The rubber seal on top of the gauge is covering the factory filling hole for the silicone oil to be inserted into the gauge. The liquid inside dampens the whole gauge from any vibration in order to have a clean reading at any time given. That little tip which may be either cut off or left as-is is for transportation purpose to prevent that said fluid from leaking / spilling and making a gooey mess everywhere. In fact, it's a breather hole for the gauge to compensate against the constantly varying atmospheric pressure, to ensure an accurate reading at all times. I left mine on. I have been working with pressure gauges for over two decades, and can tell that any dry gauge's needle rattle blurry like crazy when being exposed to ( in- ) direct vibrations are hard to read. Most measure liquid pressure, and boy, their pressure spikes they transferr immediately slam on the needle, you can see it zipping across the scale. What I mostly do is close the valve attached to it and slowly open it until the needle starts to move again to get a decent reading. By barely opening the valve, you make a make-shift orifice which greatly restricts any pressure spikes. But only do this on cross-fitted gauges, never close any crucial valve to stop the medium from flowing freely.
@@Bandicoot803 Best explanation yet on the purpose of the fluid inside the gauge and that little snip job that the manual doesn't elaborate on. Thanks for the follow up!
The blue version might be the newer model... I'm finding that with imports from China, the pumps and parts and accessories change depending on availability over there.
I had only learned about Cactus Juice a couple months ago; sort of expensive, but I might give it a go in a follow up video. I agree, a thin epoxy penetrating the wood grain is the best solution...
@@TheFamilyWoodworker Can you measure this with empty chamber? The pump is rated rather low 5 pa = 0.03 mm hg. This pump is advertised for hvac. Can you get room temp 20C water to boil in vacuum chamber? Your mentioned -27mm Hg is 3599 pa.
@@akierum Hey again. I think you're asking me HVAC questions I just can't answer and requesting additional work I can't deliver. Too busy working on a dining table for my daughter right now... Best...
@@TheFamilyWoodworker I just asked to test if water at 20c boils in vacuum chamber, you can get chart of water pressure boil temperature. This can help determine real vacuum your pump can make.
this video was an absolute godsend for figuring out how to put this thing together. My autistic brain could not for the life of it.
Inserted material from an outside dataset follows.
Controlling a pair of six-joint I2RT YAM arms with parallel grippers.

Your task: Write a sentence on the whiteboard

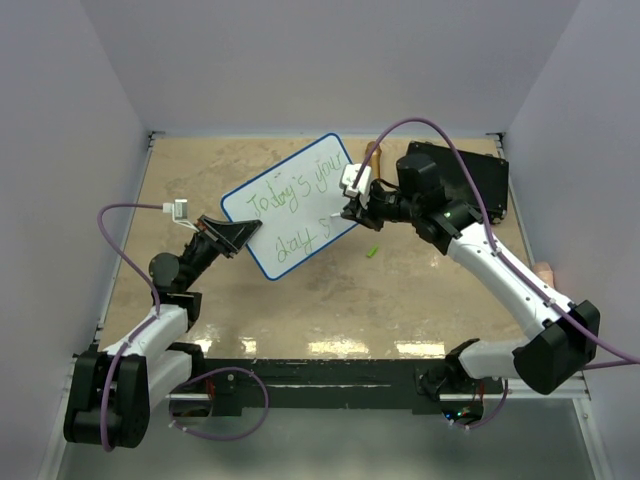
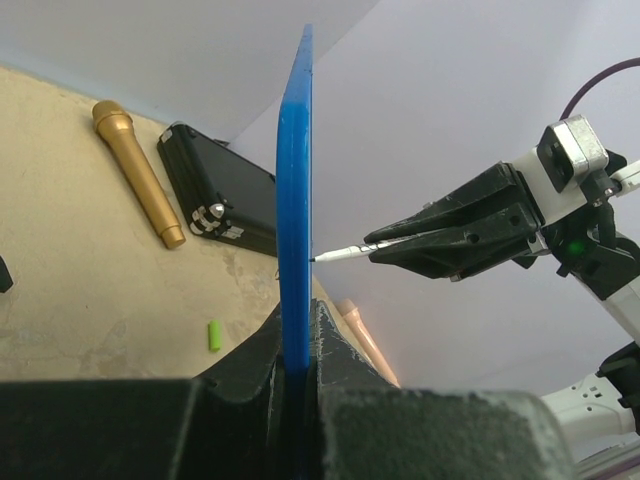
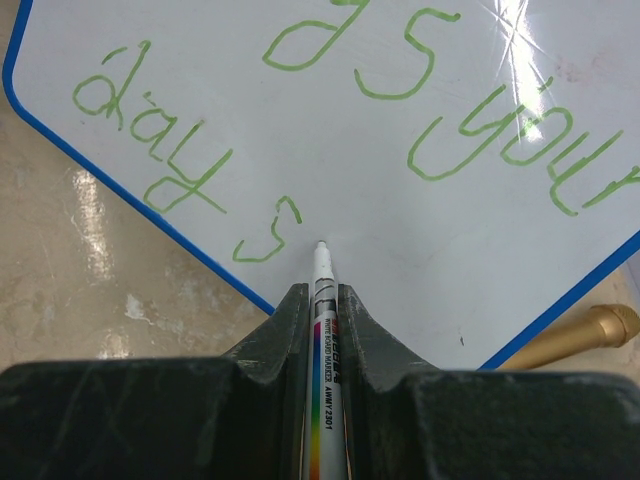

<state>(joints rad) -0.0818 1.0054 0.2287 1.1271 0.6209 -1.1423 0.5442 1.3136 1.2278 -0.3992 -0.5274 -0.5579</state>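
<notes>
The whiteboard, white with a blue rim, is held up off the table and carries green writing "Today's your day s". My left gripper is shut on its lower left edge; in the left wrist view the whiteboard stands edge-on between the fingers. My right gripper is shut on a white marker with a rainbow stripe. The marker's tip rests against the whiteboard just right of the last green "s". From the left wrist, the marker touches the board's face.
A black rectangular case lies at the back right under the right arm. A gold microphone lies beside the case. A small green cap sits on the tan table. A beige handle lies behind the board.
</notes>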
Figure out how the instructions worked thank you.
I'm glad that the video helped you out! Sometimes I'm not sure if my video content works well for a general UA-cam audience, so I very much appreciate comments like yours. Best of luck with your vacuum chamber, and don't be afraid to add a little light grease (like Vaseline) to the rubber gasket to help get a good seal. That works for me...
If you get tired of that seal, there is some sort of (epoxy I think?) product that cures into a rubber like material that is specifically made for making seals. I think 3m makes what I'm thinking of.
Or of course could probably just use rtv silicone in a pinch. With how floppy that gasket material is, seems like you'll be forever having to clean dust out of it
Loved the video by the way!
@@theodorekorehonen Use a tack cloth that is used in woodworking prior to applying a finish.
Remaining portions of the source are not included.